The recent teaching excellence framework gradings for higher education (done under the ludicrous gold/silver/bronze system) – possibly dreamed up by a harassed Department for Education official in post-Olympic euphoria last September – have produced prizes for some and frustration for others.
But they have also put the spotlight firmly back on the argument about how the results might be used by ministers as a Trojan Horse to remove the cap on tuition fees and have reopened the debate about the adequacy of the TEF’s metrics and framework.
Throughout the passage of the Higher Education and Research Bill (now Act), I and my colleagues in both Houses of Parliament underlined the sector-wide concerns that the metrics chosen were proxies – fundamentally unsuitable to measure teaching quality. That is why the wide-ranging independent review that we subsequently secured from the government in the wash-up period is going to be so important. The whole of the TEF will be under review, and no link to tuition fees can take place before it reports.
What this episode has exposed further is the government’s failure to build bridges instead of barriers. The level of debt of UK students is now higher than ever, with potentially damaging consequences for social mobility and expanding skills and productivity in a post-Brexit Britain.
In most institutions, tuition fees will rise from £9,000 to £9,250 a year – further increasing the burden on students. All increases to tuition fees are now subject to affirmative action and a debate in Parliament (thanks again to a concession that Labour won from the government).
This will become increasingly important as ministers try to push ahead with plans to use the TEF to increase fees and remove the cap.
However, the general election meant that despite our objecting to the regulations increasing fees, there was no opportunity for parliamentary debate or scrutiny. The mechanism for linking student fee increases based on rises in the retail price index has become even more toxic with the 10-fold increase in inflation (from 0.3 to 2.7 per cent) since April 2016. That is why it is crucial to have a debate about this on the floor of the Commons before the summer recess.
The election period showed how higher education in particular was a major factor in the public’s consideration of how they might vote. The engagement of young people – and not just current students – in politics is on the rise. It was groundbreaking because this was now seen as a key issue – not just for students, but an intergenerational one for families. The public good of education was put back on the political agenda.
Vice-chancellors and senior management teams need to take this changing situation very seriously, as I said at the recent Times Higher Education Leadership and Management Awards ceremony in London. Commentators in the outside world (and young people and adult students) say that we now have a fee regime that is more stringent and potentially more off-putting to would-be students than any other in the Western world.
The reason that Labour connected well in the general election with students and their families on this is that we had an inclusive, coherent narrative. Whether we were talking about adult learning, college learning (and remember that more than 10 per cent of higher education is now delivered at further education colleges) or traditional cohorts of young people going into higher education – at every point we wanted to lift the barriers, lift the financial burdens and make this a step change for social mobility and the skills that we need.
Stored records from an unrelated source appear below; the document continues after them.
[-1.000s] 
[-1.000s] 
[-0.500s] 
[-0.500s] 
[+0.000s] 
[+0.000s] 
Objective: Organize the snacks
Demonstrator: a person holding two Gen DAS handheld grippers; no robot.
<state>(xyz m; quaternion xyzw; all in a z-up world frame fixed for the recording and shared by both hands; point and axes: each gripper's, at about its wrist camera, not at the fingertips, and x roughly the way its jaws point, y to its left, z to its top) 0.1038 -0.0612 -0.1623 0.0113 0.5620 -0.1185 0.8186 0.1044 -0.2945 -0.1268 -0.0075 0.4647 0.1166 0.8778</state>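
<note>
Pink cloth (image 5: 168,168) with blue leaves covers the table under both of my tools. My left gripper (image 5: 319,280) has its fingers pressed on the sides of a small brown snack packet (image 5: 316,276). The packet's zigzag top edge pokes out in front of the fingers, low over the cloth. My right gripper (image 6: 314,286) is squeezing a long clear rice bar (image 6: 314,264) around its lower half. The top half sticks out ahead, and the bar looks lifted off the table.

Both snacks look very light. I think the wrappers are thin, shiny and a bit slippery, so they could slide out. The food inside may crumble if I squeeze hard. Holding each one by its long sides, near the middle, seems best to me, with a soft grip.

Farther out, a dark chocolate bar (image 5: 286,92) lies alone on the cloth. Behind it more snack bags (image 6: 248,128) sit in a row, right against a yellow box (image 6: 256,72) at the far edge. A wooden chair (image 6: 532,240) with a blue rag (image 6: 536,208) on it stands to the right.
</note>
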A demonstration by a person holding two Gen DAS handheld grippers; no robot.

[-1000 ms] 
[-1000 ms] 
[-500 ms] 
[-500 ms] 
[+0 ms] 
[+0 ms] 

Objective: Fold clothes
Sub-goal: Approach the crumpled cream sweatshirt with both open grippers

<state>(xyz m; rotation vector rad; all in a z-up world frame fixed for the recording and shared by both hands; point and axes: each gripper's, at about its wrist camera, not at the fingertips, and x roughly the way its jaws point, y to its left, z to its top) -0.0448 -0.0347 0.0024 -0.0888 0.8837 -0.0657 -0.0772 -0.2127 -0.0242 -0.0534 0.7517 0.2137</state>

The Conservatives didn’t do that. They stuck to an outdated market-driven, end-of-the-line version of Thatcherism – and they were duly punished for it.
And now evidence suggests that their higher education policies are becoming both socially and economically destructive. The latest figures published by the Office for Fair Access have shown a worrying increase in the number of disadvantaged young students dropping out of university after the first year of their course. In 2014-15, 8.8 per cent of young, full-time, disadvantaged undergraduates were in that category. It underlined our argument throughout the passage of the Higher Education Bill that the government’s continued drive to push more debt on to students would end up being detrimental to social mobility.
The government’s agenda on higher education has progressively hit students harder and harder. Since 2012, a triple whammy for students has been created by scrapping maintenance grants for loans, freezing the student loan threshold and removing NHS bursaries.
This week the Institute for Fiscal Studies has sounded further alarm bells about the government’s direction of travel. It says that “replacing maintenance grants with loans results in students from low-income families graduating with the highest debt levels, in excess of £57,000. Changes since 2012 have increased the repayment of almost all graduates, increasing the burden of student loans the most for low and middle earners – driven largely by the freezing of the repayment threshold.”
If this is the situation today, what is it likely to be in the next two years of uncertainty over Brexit and our economic performance? And with higher inflation tightening the screws on students and graduates alike? Theresa May’s ministers urgently need to look again at their planned existing tuition fee rises, lifting the indefensible retrospective freeze on raising the repayment threshold, and reducing the debt burden on students by bringing back maintenance grants instead of loans.
If they fail to do this, the bells will toll not just for our universities but for dozens of local economies and areas across England. They and tens of thousands of students and graduates will suffer from the consequences of an addiction to market models now hopelessly out of date and out of touch.
Gordon Marsden is shadow minister for higher and further education and skills.